TASK TO COMPLETE: Would you print the data below exactly, leaving out every picture?

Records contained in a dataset
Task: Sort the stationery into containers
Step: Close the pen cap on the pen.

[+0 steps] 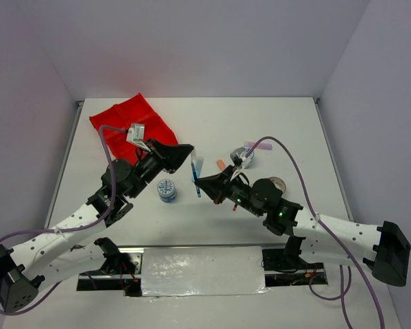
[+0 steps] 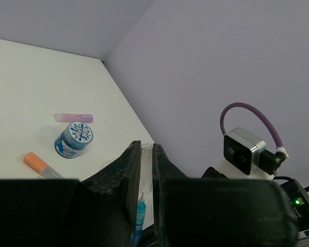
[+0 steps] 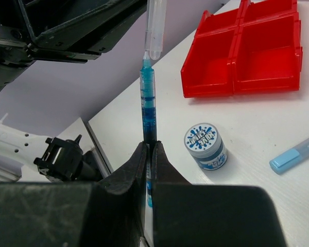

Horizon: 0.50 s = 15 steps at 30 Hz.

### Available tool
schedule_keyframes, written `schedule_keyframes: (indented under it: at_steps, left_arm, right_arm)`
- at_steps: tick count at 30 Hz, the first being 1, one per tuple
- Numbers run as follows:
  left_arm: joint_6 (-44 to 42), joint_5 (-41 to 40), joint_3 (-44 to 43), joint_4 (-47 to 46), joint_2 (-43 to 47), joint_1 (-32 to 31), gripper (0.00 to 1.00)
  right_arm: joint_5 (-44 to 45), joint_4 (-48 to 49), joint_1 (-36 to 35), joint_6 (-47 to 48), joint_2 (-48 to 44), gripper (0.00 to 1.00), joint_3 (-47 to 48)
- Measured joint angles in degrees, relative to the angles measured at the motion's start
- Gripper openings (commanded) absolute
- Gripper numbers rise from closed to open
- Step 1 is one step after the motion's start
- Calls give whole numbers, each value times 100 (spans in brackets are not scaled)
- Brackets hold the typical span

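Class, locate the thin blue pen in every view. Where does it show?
Top external: thin blue pen centre, between left gripper and right gripper.
Left wrist: pen bottom centre, between the fingers.
Right wrist: pen upright, centre-left.
Shared landmark: its clear plastic cap, in all three.

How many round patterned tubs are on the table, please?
2. The first tub stands left of centre; the second tub sits farther right, beside the pink stick. None seems hidden.
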<state>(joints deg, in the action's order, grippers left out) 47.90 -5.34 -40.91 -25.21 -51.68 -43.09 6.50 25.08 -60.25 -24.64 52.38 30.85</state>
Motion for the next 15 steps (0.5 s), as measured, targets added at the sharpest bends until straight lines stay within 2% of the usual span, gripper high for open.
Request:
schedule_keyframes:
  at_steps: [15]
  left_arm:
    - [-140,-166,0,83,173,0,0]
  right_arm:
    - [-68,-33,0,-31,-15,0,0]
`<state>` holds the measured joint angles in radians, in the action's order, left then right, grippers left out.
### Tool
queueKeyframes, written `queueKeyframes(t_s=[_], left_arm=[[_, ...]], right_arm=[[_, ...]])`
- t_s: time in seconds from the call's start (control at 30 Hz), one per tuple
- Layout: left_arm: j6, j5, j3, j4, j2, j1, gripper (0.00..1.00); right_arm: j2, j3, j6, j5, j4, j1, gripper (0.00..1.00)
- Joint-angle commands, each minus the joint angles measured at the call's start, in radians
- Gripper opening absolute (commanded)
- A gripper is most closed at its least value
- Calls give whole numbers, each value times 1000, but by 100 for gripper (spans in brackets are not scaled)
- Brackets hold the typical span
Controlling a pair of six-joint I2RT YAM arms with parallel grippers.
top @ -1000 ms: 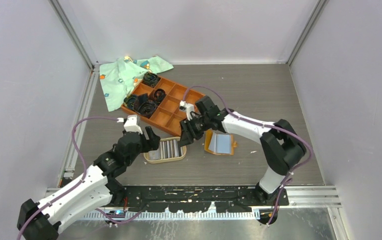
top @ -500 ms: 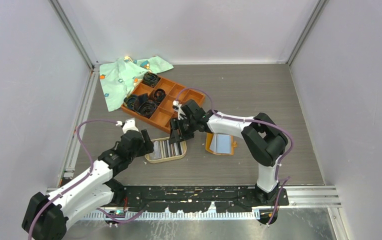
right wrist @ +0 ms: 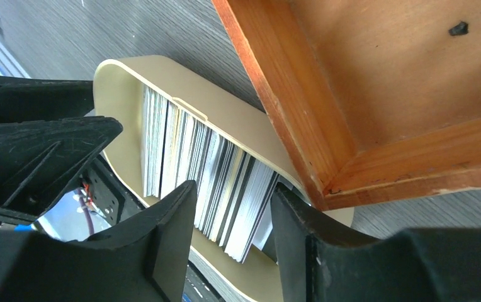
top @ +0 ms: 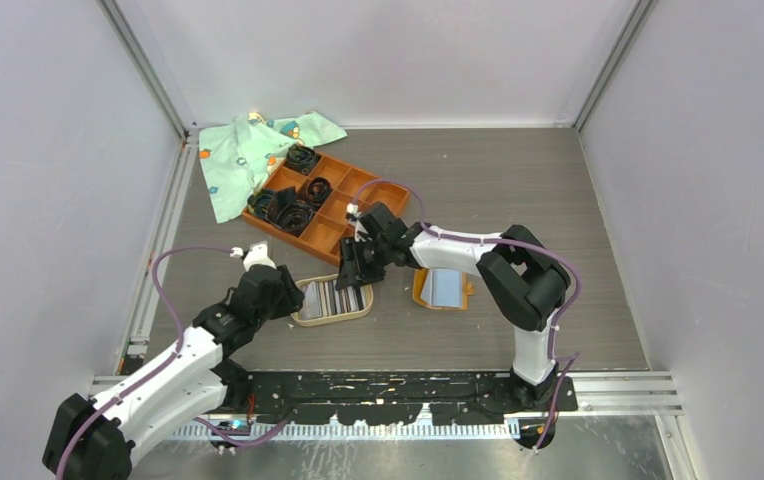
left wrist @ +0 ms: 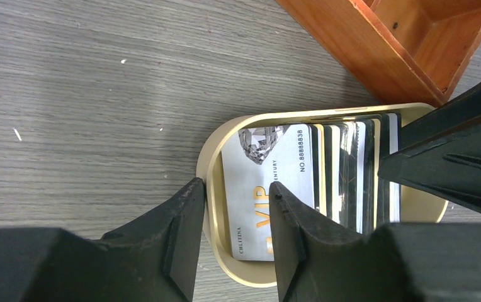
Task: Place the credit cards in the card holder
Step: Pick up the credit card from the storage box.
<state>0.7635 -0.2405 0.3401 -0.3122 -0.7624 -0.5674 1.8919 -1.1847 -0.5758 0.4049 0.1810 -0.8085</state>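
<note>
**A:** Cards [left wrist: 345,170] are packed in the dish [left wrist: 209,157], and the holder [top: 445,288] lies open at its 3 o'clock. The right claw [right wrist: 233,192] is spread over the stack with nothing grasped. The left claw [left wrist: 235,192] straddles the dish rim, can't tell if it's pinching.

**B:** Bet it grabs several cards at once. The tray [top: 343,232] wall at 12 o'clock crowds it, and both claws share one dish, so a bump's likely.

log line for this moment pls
left fingers: astride dish rim | right fingers: over cards in dish | card holder: open
</note>
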Motion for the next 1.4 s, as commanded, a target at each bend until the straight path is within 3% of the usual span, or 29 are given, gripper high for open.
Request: queueKeyframes(t_s=[0.0, 0.2, 0.37, 0.9, 1.1, 1.37], left_arm=[[16, 62, 2, 34, -13, 1, 41], [17, 99, 2, 51, -18, 2, 37], [23, 128, 1, 69, -12, 0, 35], [51, 205, -13, 156, -68, 1, 33], [56, 204, -13, 150, -54, 0, 33], [68, 209, -13, 139, -3, 1, 33]], right_arm=[[-9, 15, -52, 97, -94, 5, 50], [-35, 66, -140, 240, -253, 22, 39], [-19, 82, -186, 276, -311, 29, 39], [53, 27, -108, 252, -188, 26, 56], [58, 18, -103, 271, -188, 22, 55], [59, -36, 8, 213, -22, 12, 55]])
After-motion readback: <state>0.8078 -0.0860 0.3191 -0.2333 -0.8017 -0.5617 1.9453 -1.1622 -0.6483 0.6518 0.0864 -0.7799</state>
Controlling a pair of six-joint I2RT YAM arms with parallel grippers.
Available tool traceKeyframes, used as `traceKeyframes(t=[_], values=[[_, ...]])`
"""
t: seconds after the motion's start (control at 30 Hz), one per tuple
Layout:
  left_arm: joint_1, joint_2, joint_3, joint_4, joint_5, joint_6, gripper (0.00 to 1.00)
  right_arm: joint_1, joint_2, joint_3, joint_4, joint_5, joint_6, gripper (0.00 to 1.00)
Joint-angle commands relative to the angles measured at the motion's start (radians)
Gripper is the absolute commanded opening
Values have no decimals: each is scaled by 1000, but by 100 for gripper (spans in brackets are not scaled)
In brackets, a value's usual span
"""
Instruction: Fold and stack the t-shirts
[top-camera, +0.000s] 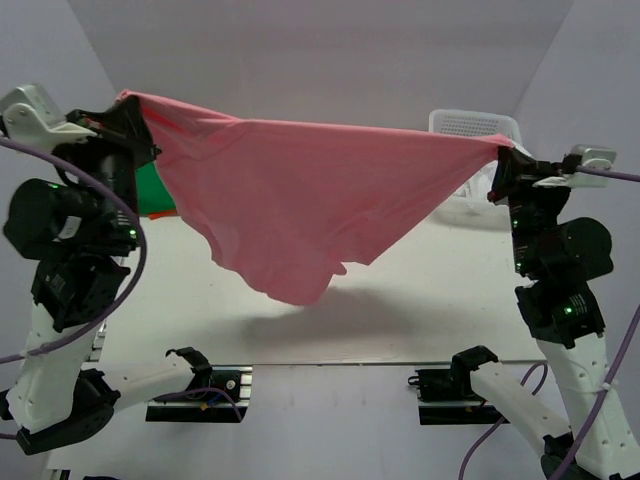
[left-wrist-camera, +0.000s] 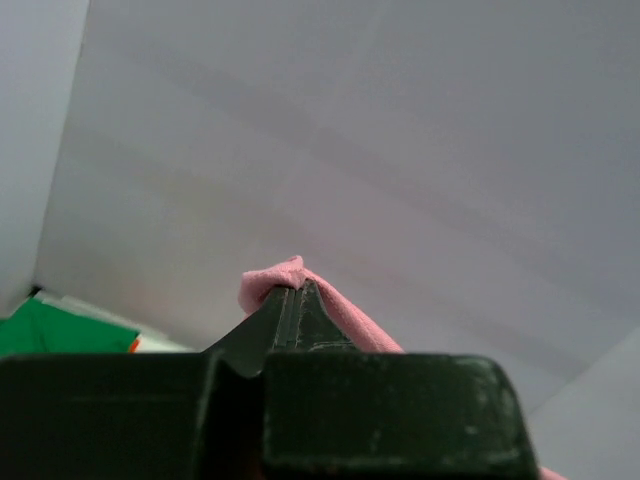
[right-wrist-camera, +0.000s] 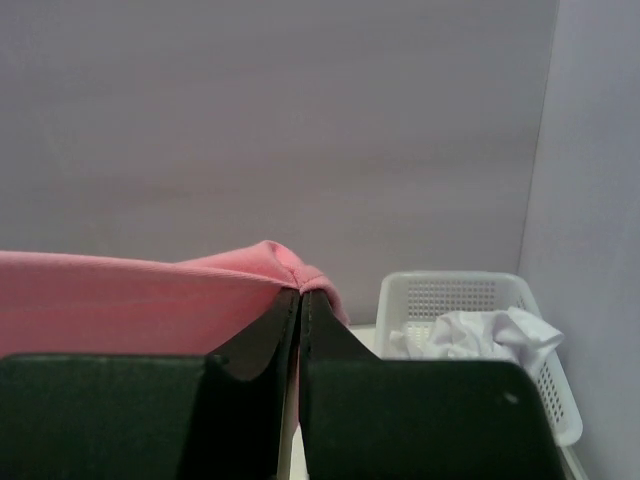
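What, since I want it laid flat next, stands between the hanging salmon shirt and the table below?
Nothing visible. The salmon t-shirt hangs between the left pincer and right pincer over bare table. The green t-shirt lies at the far left and the white basket at the far right, both aside.

I find no writing, label, brand, number or sign that I can read in any of my three views.
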Motion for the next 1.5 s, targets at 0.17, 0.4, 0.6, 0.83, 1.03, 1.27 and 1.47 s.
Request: traceKeyframes(t=[0.17,0.4,0.6,0.83,1.03,1.27,1.47], values=[[3,163,144,60,8,113,0,-2,38,57,19,-19,-29,0],[46,507,34,287,-208,288,0,-6,239,-38,34,40,38,0],[248,884,179,-62,-65,-67,0,-30,611,-80,50,-2,167,0],[358,1359,569,-259,119,-142,100,-50,1055,215,-174,-88,206,62],[370,1155,312,-145,252,-152,100,-45,965,109,-128,-293,186,90],[351,872,-82,-205,474,-238,100,-50,750,-150,-120,-346,251,90],[321,633,-513,-127,833,-332,100,-53,661,-273,-171,-385,290,90]])
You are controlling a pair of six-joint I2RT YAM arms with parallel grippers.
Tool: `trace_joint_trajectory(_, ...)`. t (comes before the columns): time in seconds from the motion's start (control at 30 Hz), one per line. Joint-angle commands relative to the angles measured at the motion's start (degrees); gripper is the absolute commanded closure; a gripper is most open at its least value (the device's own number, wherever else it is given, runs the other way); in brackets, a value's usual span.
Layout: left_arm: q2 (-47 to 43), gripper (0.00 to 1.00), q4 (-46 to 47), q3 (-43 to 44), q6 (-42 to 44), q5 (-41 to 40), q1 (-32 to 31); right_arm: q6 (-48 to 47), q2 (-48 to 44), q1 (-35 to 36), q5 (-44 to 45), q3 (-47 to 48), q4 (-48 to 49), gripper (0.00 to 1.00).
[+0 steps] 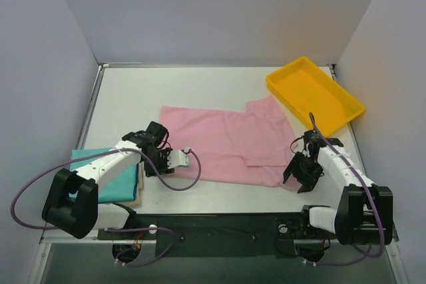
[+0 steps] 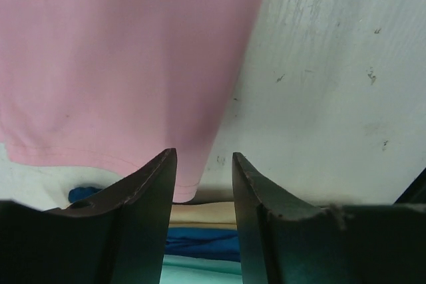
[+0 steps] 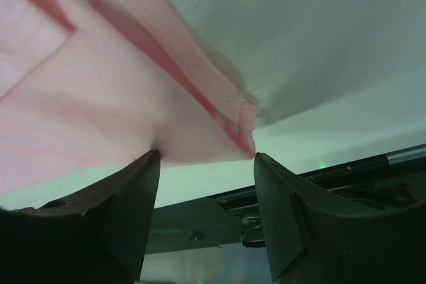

TASK ANSWER:
Task: Sort the stationery into containers
Step: Close the pen cap on the pen.

[+0 steps] 
[+0 steps] 
[+0 steps] 

Horizon: 0.50 s = 15 steps at 30 Hz.

### Available tool
schedule_keyframes, written `schedule_keyframes: (indented under it: at_steps, left_arm, right_arm)`
- at_steps: tick count at 30 Hz, the first being 1, one per tuple
- Numbers run as follows:
  left_arm: joint_6 (-44 to 42), joint_5 (-41 to 40), joint_3 (-44 to 43), joint_4 (-47 to 46), joint_2 (-43 to 47), joint_1 (-32 to 31), gripper (0.00 to 1.00)
  right_arm: joint_5 (-44 to 45), joint_4 (-48 to 49), joint_1 (-36 to 35), joint_6 (-47 to 48), joint_2 (-48 to 44), gripper (0.00 to 1.00), joint_3 (-47 to 48)
- Measured joint angles in degrees, relative to the angles measured at the motion's start
- Gripper openings (commanded) absolute
- Gripper numbers rise from closed to open
- Step 1 is one step after the motion's start
- Calls give whole numbers, each value times 100 (spans in brackets are not scaled)
- Brackets hold the typical span

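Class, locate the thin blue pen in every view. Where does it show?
Top external: thin blue pen centre, between left gripper and right gripper.
Left wrist: pen bottom centre, between the fingers.
Right wrist: pen upright, centre-left.
Shared landmark: its clear plastic cap, in all three.

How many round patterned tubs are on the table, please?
2. The first tub stands left of centre; the second tub sits farther right, beside the pink stick. None seems hidden.
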<state>(joints deg, in the action's order, grippers left out) 47.90 -5.34 -40.91 -25.21 -51.68 -43.09 6.50 25.08 -60.25 -24.64 52.38 30.85</state>
Motion for the next 15 steps (0.5 s), as measured, targets added at the sharpest bends until straight lines stay within 2% of the usual span, gripper high for open.
Request:
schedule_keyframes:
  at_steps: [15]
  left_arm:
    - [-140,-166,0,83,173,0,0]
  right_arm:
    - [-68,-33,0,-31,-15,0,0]
`<state>` holds the measured joint angles in radians, in the action's order, left then right, grippers left out.
### Tool
queueKeyframes, written `queueKeyframes(t_s=[_], left_arm=[[_, ...]], right_arm=[[_, ...]])`
- t_s: time in seconds from the call's start (control at 30 Hz), one per tuple
- Layout: left_arm: j6, j5, j3, j4, j2, j1, gripper (0.00..1.00); right_arm: j2, j3, j6, j5, j4, j1, gripper (0.00..1.00)
- Joint-angle commands, each minus the joint angles measured at the call's start, in radians
- Gripper opening absolute (commanded)
- A gripper is most closed at its least value
- Calls give whole numbers, each value times 1000, but by 100 for gripper (spans in brackets are not scaled)
- Brackets hold the typical span
Controlling a pair of six-joint I2RT YAM arms with parallel grippers.
top @ -1000 ms: 
top @ -500 ms: 
right wrist @ +0 ms: 
top @ +0 ms: 
left wrist @ +0 ms: 
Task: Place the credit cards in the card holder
Step: Pick up the credit card from the storage box.
<state>0.7635 -0.2405 0.3401 -0.3122 -0.7624 -0.5674 1.8919 -1.1847 -0.5758 0.4049 0.1810 -0.8085</state>
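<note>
**A:** Cards [left wrist: 345,170] are packed in the dish [left wrist: 209,157], and the holder [top: 445,288] lies open at its 3 o'clock. The right claw [right wrist: 233,192] is spread over the stack with nothing grasped. The left claw [left wrist: 235,192] straddles the dish rim, can't tell if it's pinching.

**B:** Bet it grabs several cards at once. The tray [top: 343,232] wall at 12 o'clock crowds it, and both claws share one dish, so a bump's likely.

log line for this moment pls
left fingers: astride dish rim | right fingers: over cards in dish | card holder: open
</note>
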Motion for the next 1.4 s, as commanded, a target at each bend until the straight path is within 3% of the usual span, or 29 are given, gripper high for open.
Request: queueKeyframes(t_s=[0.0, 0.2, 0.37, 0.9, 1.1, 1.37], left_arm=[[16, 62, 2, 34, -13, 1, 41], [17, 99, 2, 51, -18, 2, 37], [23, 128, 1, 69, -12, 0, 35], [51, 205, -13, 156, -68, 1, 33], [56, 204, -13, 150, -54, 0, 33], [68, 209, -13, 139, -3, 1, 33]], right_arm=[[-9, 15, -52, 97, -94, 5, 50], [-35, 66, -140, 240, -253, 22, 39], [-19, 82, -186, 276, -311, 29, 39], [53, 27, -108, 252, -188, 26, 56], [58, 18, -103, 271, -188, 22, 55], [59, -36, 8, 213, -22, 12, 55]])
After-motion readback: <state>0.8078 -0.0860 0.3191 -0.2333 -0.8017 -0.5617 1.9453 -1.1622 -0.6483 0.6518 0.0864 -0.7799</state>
Controlling a pair of six-joint I2RT YAM arms with parallel grippers.
Available tool traceKeyframes, used as `traceKeyframes(t=[_], values=[[_, ...]])`
"""
t: seconds after the motion's start (control at 30 Hz), one per tuple
Layout:
  left_arm: joint_1, joint_2, joint_3, joint_4, joint_5, joint_6, gripper (0.00 to 1.00)
  right_arm: joint_1, joint_2, joint_3, joint_4, joint_5, joint_6, gripper (0.00 to 1.00)
Joint-angle commands relative to the angles measured at the motion's start (radians)
Gripper is the absolute commanded opening
Values have no decimals: each is scaled by 1000, but by 100 for gripper (spans in brackets are not scaled)
In brackets, a value's usual span
"""
Instruction: Fold and stack the t-shirts
[top-camera, +0.000s] 
[left-wrist-camera, +0.000s] 
[right-wrist-camera, +0.000s] 
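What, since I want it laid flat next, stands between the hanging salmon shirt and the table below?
Nothing visible. The salmon t-shirt hangs between the left pincer and right pincer over bare table. The green t-shirt lies at the far left and the white basket at the far right, both aside.

I find no writing, label, brand, number or sign that I can read in any of my three views.
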Motion for the next 1.5 s, targets at 0.17, 0.4, 0.6, 0.83, 1.03, 1.27 and 1.47 s.
Request: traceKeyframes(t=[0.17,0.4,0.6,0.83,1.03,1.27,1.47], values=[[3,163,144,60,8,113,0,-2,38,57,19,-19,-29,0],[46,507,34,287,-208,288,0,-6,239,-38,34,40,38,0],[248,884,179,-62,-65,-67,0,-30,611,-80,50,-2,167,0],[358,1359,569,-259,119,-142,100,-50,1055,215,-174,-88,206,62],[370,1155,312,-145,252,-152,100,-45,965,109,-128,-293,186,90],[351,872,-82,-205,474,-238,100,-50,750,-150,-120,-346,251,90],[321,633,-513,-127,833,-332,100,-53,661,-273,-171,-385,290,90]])
You are controlling a pair of six-joint I2RT YAM arms with parallel grippers.
Tool: `trace_joint_trajectory(_, ...)`. t (comes before the columns): time in seconds from the motion's start (control at 30 Hz), one per line. Joint-angle commands relative to the angles measured at the motion's start (degrees); gripper is the absolute commanded closure; a gripper is most open at its least value (the device's own number, wherever else it is given, runs the other way); in brackets, a value's usual span.
Layout: left_arm: q2 (-47 to 43), gripper (0.00 to 1.00), q4 (-46 to 47), q3 (-43 to 44), q6 (-42 to 44), q5 (-41 to 40), q1 (-32 to 31); right_arm: q6 (-48 to 47), q2 (-48 to 44), q1 (-35 to 36), q5 (-44 to 45), q3 (-47 to 48), q4 (-48 to 49), gripper (0.00 to 1.00).
[+0 steps] 
[+0 steps] 
[+0 steps] 

The exercise contains no remaining tasks.